Each department within CVE sets its own budget that’s approved by Carpenter, according to Provost. “All the department heads know what the expectations are on a monthly basis. The parts inventory people know what their turn goal and inventory levels are. The service managers know what their sales and margin goals are. Wholegoods is a work in progress. The salesman want everything sitting in the yard, and that’s been a struggle to keep that in check.”
Challenges of Change
While there’s nothing definite on the docket in terms of acquisitions in the near term, Provost says its understood CVE intends to continue expanding. “We really like the challenge. Most of the dealerships we acquired were doing OK, they’re paying the bills and the guys are making a living, but they weren’t necessarily progressive dealerships.
“We like the challenge of bringing them up to our level. It’s not what the dealership can make on its own, but what we can bring to the table as an organization to make it work better. The most rewarding part for me is seeing them progress. I’m just a numbers guy. I like goals. That’s what works for me.”

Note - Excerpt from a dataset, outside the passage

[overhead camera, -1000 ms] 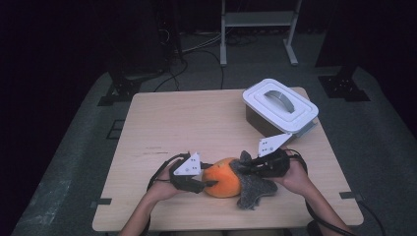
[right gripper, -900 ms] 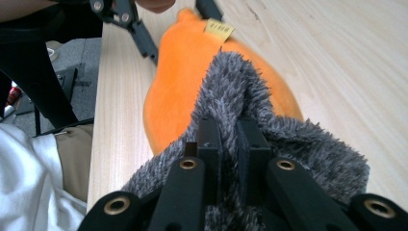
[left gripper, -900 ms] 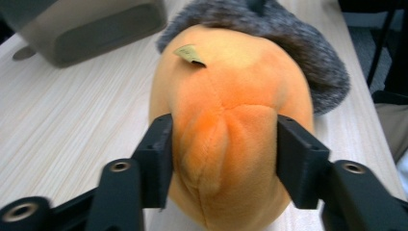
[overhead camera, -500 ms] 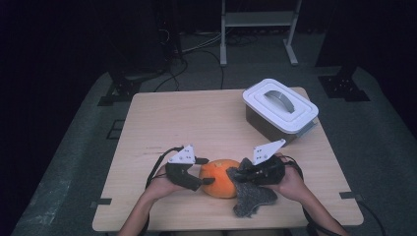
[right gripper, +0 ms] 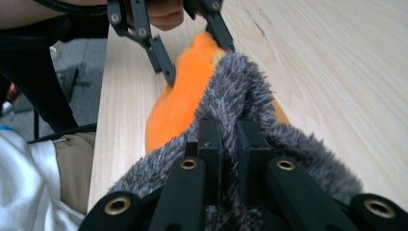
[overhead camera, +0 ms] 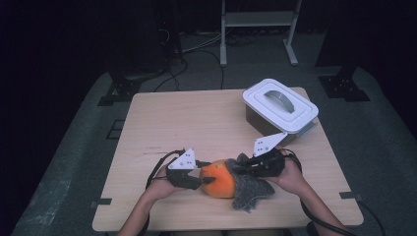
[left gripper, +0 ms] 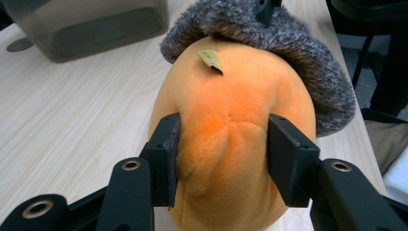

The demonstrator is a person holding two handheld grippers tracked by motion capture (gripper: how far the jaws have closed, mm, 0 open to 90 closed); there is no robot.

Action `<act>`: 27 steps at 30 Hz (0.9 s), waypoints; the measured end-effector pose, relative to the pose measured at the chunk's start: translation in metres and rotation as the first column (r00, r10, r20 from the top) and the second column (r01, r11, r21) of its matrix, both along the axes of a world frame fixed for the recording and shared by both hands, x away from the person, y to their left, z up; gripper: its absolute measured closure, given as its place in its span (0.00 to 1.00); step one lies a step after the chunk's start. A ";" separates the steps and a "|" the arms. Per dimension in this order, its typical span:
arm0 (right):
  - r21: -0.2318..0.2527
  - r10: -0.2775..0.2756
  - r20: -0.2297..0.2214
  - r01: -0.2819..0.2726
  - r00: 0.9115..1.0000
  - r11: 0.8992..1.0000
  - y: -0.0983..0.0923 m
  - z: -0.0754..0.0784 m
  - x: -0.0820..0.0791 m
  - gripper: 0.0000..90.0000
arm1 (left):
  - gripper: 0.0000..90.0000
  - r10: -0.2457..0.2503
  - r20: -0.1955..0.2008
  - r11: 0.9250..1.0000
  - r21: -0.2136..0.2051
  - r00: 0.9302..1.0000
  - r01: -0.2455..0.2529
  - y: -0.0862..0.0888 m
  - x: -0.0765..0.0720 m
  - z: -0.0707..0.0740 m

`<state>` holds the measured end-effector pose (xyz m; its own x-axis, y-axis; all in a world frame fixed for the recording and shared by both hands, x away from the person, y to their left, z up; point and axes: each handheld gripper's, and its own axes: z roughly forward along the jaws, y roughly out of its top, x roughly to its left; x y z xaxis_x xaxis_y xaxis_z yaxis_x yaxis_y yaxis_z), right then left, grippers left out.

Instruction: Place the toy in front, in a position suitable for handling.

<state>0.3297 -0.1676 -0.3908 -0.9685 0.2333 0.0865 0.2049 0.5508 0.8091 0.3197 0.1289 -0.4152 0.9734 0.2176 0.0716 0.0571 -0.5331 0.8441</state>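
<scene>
Container: one storage box (overhead camera: 279, 109), dark translucent walls, white lid with a grey handle, lid on. It sits at the far right of the wooden table (overhead camera: 196, 118). Contents can't be made out through the walls, in the high view or the left gripper view (left gripper: 91, 24).

Work piece: an orange plush toy (overhead camera: 220, 179) with a grey furry cover (overhead camera: 251, 187) over one end. It lies nearer the person than the box and a little left of it, well apart from it, close to the table's near edge. A small yellow tag (left gripper: 210, 58) sticks out of the orange body just below the fur edge.

Left gripper (overhead camera: 199, 180): at the orange end, the end turned away from the box. In its own view (left gripper: 222, 154) the jaws straddle the plush body, the pads dent the fabric on both sides and a fold bulges up between them. Jaws have just been closing, with the toy between them; they now pinch it.

Right gripper (overhead camera: 242, 169): at the fur end, the end toward the box. In its own view (right gripper: 229, 139) the jaws are pressed nearly together with a pinch of grey fur between them.

Hands: both forearms enter from the near table edge. Left hand (overhead camera: 162, 184) low beside the toy, gripper pointing toward the box side. Right hand (overhead camera: 287, 174) opposite, gripper pointing back at the left one. The grippers face each other across the toy
</scene>
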 end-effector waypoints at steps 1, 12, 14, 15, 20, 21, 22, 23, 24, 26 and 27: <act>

But expansion brings other sorts of challenges that a one or two store dealership working with a similar customer base doesn’t confront. “We’ve struggled with marketing to the different customer bases we’re now working with,” Provost says. “We’re starting to work more to improve our customer database for mailings and things, but it’s a struggle. And it’s expensive to advertise in a rural area. You’re not hitting a lot of people that you need to either. But with the growth we’ve had in the past 3 years, we haven’t had to really focus a lot on this area. It’s something we need to pay attention to.”
If there’s one area of CVE’s operation that Provost is keen to improve, especially as the dealership has grown, it would center on employee training. He says the company spends a lot of money on training for the techs, but he’s more concerned with CVE employees understanding why they do things the way they do them.
“Lots of times we train them in the processes we utilize but seldom get around to telling them why we do them and show them what’s behind it,” he says.Provost says he knows as CVE grows, attention to this type of detail will become even more critical.